Re: [openstack-dev] [HA][RabbitMQ][messaging][Pacemaker][operators] Improved OCF resource agent for dynamic active-active mirrored clustering

Andrew Beekhof Sun, 15 Nov 2015 14:17:25 -0800

> On 13 Nov 2015, at 7:31 AM, Vladimir Kuklin <vkuk...@mirantis.com> wrote:
> 
> Hi, Andrew
> 
> Thanks for a quick turnaround.
> 
> > The one I linked to in my original reply does:
> >   
> > https://github.com/ClusterLabs/resource-agents/blob/master/heartbeat/rabbitmq-cluster
> 
> I do not have logs of testing of this script. Maybe, Bogdan has something to 
> tell about results of testing this script. From the first glance it does not 
> contain gigantic amount of workarounds we injected into our script to handle 
> various situations when a node fails to join or tries  to join a cluster that 
> does not want to accept it (in this case you need to kick it from the cluster 
> with forget_cluster_node and it starts an RPC multicall in rabbitmq internals 
> to all cluster nodes, including the dead one, hanging forever).

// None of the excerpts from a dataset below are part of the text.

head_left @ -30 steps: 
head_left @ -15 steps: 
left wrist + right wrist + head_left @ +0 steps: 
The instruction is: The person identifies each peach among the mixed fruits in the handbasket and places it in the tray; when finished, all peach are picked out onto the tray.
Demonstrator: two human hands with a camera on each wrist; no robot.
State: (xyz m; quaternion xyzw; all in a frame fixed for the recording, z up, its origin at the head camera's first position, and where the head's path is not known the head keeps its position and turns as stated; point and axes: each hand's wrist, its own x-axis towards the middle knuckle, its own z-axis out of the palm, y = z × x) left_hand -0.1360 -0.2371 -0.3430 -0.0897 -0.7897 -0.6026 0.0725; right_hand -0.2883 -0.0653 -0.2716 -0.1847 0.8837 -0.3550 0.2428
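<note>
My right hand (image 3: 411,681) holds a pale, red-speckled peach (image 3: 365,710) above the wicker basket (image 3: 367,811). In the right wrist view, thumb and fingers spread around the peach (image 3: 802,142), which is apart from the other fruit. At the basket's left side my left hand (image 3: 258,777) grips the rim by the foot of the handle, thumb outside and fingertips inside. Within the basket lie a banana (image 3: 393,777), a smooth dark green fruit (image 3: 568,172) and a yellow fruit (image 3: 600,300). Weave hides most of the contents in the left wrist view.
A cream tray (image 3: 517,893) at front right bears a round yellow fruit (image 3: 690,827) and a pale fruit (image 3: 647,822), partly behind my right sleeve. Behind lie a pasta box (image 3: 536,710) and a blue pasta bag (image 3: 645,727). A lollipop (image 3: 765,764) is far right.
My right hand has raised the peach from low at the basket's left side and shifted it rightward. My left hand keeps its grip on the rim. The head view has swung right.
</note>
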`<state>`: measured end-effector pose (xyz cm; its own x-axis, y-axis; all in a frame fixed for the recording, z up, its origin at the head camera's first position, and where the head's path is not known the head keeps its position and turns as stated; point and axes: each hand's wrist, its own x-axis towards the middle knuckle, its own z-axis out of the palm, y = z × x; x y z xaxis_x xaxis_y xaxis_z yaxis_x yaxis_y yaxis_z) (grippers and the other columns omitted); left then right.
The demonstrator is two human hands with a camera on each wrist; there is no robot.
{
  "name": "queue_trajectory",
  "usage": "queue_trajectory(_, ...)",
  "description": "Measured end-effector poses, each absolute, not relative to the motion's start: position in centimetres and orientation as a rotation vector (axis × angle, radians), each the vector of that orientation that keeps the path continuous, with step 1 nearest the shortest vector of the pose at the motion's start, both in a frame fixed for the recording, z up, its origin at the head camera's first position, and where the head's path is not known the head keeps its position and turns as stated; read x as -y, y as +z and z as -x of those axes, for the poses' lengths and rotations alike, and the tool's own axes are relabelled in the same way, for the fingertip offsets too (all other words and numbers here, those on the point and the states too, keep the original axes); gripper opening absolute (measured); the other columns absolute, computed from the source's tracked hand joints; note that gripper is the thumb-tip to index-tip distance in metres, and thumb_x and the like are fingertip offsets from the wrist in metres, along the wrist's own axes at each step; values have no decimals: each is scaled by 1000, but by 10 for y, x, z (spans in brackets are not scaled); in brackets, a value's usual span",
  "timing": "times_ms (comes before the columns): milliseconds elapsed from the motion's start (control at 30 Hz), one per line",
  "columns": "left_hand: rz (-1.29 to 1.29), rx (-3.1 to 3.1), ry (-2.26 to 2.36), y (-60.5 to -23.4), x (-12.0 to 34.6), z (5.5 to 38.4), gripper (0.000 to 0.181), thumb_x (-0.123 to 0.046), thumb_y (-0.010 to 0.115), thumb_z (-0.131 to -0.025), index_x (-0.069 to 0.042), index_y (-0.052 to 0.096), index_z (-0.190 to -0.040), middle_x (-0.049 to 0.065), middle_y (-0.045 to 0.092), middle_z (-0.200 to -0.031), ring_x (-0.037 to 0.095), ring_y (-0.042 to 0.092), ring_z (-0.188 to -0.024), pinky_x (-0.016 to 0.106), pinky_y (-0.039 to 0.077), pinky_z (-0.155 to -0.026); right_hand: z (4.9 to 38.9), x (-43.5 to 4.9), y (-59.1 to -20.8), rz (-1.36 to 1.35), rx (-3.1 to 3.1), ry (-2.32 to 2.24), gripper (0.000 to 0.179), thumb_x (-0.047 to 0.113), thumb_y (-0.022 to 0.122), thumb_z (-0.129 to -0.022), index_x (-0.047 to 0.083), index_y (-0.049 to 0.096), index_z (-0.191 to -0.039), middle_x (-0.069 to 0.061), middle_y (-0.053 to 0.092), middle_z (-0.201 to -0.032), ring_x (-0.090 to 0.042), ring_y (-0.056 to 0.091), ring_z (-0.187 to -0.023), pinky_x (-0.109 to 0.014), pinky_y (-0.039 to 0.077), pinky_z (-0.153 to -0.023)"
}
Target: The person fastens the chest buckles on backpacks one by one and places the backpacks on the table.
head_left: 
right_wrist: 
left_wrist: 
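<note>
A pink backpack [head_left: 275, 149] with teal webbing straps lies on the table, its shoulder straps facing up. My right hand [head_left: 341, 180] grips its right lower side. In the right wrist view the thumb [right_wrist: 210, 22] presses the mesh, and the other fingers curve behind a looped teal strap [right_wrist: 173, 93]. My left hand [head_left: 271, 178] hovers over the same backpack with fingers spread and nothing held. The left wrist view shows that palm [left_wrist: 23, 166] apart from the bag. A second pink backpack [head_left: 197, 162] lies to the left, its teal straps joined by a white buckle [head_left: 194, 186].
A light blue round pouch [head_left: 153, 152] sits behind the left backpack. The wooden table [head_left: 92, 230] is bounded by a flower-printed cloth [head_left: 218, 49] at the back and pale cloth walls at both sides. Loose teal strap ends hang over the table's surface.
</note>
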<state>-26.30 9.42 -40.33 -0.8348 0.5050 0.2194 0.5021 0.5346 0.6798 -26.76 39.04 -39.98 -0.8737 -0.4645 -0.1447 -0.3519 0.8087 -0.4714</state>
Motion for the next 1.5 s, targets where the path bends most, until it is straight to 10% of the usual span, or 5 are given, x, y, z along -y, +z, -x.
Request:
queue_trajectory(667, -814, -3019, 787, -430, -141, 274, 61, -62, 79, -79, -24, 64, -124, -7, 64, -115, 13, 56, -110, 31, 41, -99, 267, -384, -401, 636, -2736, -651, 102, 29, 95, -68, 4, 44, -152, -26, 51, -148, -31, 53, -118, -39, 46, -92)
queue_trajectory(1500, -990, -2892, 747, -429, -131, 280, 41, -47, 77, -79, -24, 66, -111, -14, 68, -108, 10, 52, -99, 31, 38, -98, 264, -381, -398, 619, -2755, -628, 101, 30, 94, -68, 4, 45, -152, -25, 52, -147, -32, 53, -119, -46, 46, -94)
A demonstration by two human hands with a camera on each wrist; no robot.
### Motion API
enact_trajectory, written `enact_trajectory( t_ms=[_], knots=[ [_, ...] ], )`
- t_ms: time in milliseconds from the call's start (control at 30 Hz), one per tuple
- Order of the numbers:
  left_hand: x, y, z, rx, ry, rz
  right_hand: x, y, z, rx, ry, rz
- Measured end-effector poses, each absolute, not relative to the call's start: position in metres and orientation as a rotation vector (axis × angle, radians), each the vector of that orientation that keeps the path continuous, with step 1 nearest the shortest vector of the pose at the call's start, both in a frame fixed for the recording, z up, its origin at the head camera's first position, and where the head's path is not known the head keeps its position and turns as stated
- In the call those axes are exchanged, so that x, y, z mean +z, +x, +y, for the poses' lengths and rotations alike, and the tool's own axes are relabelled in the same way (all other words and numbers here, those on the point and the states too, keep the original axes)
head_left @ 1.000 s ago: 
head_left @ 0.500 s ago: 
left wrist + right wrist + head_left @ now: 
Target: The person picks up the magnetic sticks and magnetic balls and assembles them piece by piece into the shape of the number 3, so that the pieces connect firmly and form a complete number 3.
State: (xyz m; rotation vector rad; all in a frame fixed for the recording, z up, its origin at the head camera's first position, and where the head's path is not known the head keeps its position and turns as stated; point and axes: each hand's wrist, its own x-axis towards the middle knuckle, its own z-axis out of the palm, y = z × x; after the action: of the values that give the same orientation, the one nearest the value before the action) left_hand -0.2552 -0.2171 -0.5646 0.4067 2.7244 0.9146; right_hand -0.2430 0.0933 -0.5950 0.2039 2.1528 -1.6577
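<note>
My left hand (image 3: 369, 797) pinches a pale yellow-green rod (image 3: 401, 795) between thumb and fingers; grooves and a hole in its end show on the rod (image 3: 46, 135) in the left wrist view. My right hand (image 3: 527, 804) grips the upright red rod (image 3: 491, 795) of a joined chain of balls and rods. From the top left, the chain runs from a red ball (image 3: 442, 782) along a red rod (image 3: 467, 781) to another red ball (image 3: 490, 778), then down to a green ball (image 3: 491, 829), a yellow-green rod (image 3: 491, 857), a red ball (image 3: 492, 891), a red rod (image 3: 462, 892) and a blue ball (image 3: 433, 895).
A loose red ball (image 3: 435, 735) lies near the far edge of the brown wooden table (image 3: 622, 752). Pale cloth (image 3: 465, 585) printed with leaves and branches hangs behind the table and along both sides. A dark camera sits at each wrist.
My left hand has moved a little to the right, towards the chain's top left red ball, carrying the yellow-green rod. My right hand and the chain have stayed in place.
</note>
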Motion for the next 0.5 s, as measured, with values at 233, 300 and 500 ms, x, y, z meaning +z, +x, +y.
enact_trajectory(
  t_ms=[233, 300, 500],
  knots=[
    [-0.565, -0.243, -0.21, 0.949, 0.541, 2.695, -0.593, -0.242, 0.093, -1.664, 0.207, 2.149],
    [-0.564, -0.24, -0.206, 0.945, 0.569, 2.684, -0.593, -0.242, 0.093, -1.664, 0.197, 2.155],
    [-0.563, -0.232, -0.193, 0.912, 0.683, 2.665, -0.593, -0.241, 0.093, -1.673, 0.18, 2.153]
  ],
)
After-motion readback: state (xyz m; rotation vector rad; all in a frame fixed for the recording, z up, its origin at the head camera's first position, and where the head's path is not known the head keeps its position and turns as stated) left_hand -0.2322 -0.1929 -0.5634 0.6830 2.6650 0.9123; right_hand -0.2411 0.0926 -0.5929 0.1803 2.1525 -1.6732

Actually, we 
> started a long time ago with an approach similar to the one in the script 
> above, but we faced a lot of issues in the case when a node tries to join a 
> cluster after a dirty failover or a long time of being out of the cluster.


Thats really good info, much appreciated.
Peter, Oyvind: Sounds like it would be worth validating the agent we’re using 
in these types of situations.

Based on that we can plot a path forward.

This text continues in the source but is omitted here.